There was another pause. Reuben sneaked a look at his watch. They were twenty-five minutes into the session. He had no memory of anything that had been said. He tried to think of something to ask. ‘Do you feel you’re not being listened to?’ he said. ‘Can we talk about that?’

‘Don’t give me that,’ said Alan. ‘You haven’t been paying attention.’

‘Why do you say that?’

‘Tell me one thing I’ve said. Just one thing. Anything.’

‘I’m sorry, Mr … erm …’

‘Do you even remember my name? It’s James.’

‘I’m sorry, James …’

‘It’s not James! It’s Alan. Alan Dekker. And I’m leaving and I’m going to complain about you.
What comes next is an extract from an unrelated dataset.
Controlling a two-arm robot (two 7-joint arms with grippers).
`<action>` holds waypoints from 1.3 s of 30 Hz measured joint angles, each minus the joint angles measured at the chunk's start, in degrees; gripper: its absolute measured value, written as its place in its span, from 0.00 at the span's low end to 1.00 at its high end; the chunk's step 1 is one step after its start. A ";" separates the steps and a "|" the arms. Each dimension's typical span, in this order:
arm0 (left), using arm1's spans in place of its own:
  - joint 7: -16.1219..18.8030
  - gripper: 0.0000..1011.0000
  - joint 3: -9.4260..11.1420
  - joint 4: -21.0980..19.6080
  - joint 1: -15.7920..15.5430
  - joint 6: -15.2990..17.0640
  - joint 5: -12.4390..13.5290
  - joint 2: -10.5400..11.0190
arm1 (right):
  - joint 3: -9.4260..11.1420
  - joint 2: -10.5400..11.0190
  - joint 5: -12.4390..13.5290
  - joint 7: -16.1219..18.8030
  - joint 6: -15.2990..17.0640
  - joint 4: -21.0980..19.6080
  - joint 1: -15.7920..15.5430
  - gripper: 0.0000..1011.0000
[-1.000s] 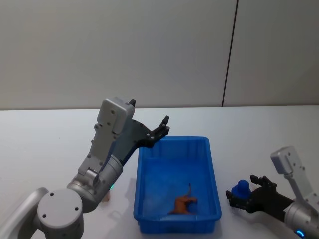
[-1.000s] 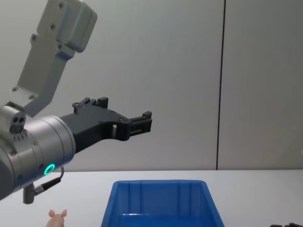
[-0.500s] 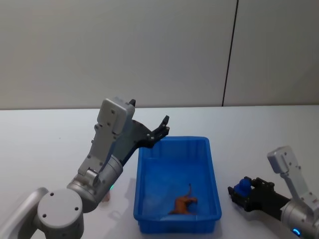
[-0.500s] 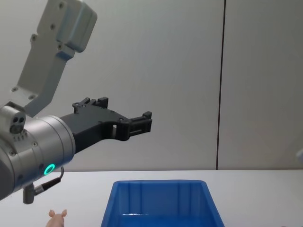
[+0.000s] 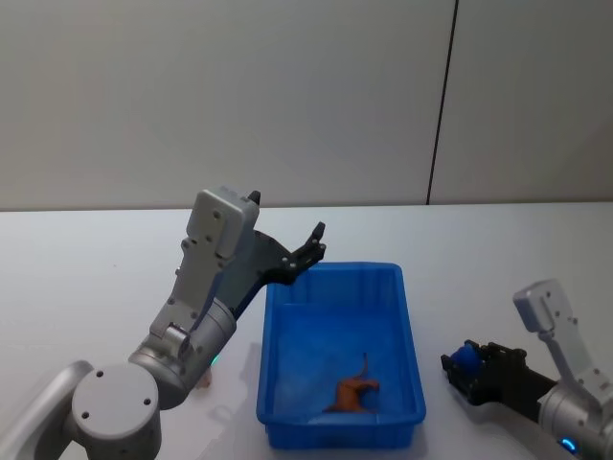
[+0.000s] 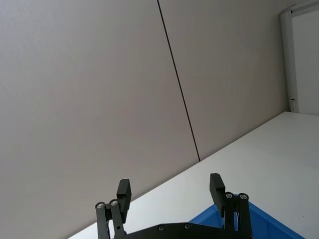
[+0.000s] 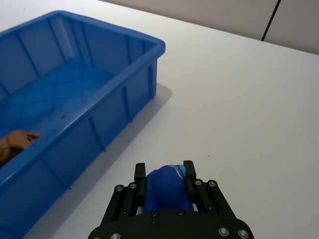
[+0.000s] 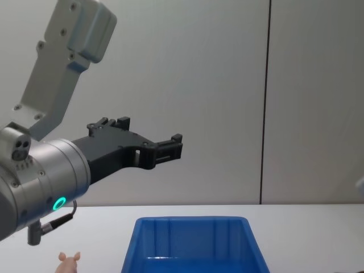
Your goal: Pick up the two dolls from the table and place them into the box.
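The blue box (image 5: 414, 345) sits on the white table in front of me, with a small orange-brown toy animal (image 5: 354, 391) lying inside it. My right gripper (image 5: 466, 366) is low over the table just right of the box, shut on a small blue doll (image 7: 167, 189). A pale pink doll (image 8: 69, 261) stands on the table left of the box, mostly hidden behind my left arm in the head view. My left gripper (image 5: 314, 241) hangs open and empty in the air above the box's far left corner (image 8: 175, 147).
The box's near wall (image 7: 109, 27) lies close to the right gripper's left. Bare white table (image 7: 239, 99) stretches to the right of the box and beyond it. A grey wall with a dark vertical seam (image 5: 441, 105) stands behind the table.
The right gripper's fingers have drawn in around the blue doll, and its wrist has shifted slightly. The left arm has not moved.
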 joint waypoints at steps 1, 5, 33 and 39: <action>0.00 0.99 0.00 0.00 0.00 0.00 0.00 0.00 | 0.02 0.01 0.19 0.00 -0.14 -0.06 -0.02 0.44; 0.00 0.99 0.00 0.00 0.00 0.00 0.00 0.00 | 0.25 0.12 1.03 0.02 -1.30 -0.72 -0.10 0.41; 0.00 0.99 0.00 0.00 0.00 0.00 0.00 0.00 | 1.83 0.22 5.46 5.09 -9.52 -9.23 2.81 0.24; 0.00 0.99 0.00 0.00 0.00 0.00 0.00 0.00 | 1.31 -0.23 6.20 8.46 -7.70 -9.66 3.82 0.22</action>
You’re not getting away with this. You’re not someone who should be seeing patients.’

‘Alan, we need to –’

Both of them stood up and for a moment they confronted each other. Reuben reached forward to catch hold of Alan’s sleeve, but then hesitated and raised his hands, letting him go.

‘I can’t believe this,’ said Alan. ‘I said it wouldn’t do any good. They said you’ve got to give it a chance. It’ll help. Just co-operate.’

‘I’m sorry,’ said Reuben, in a whisper, but Alan was no longer there to hear it.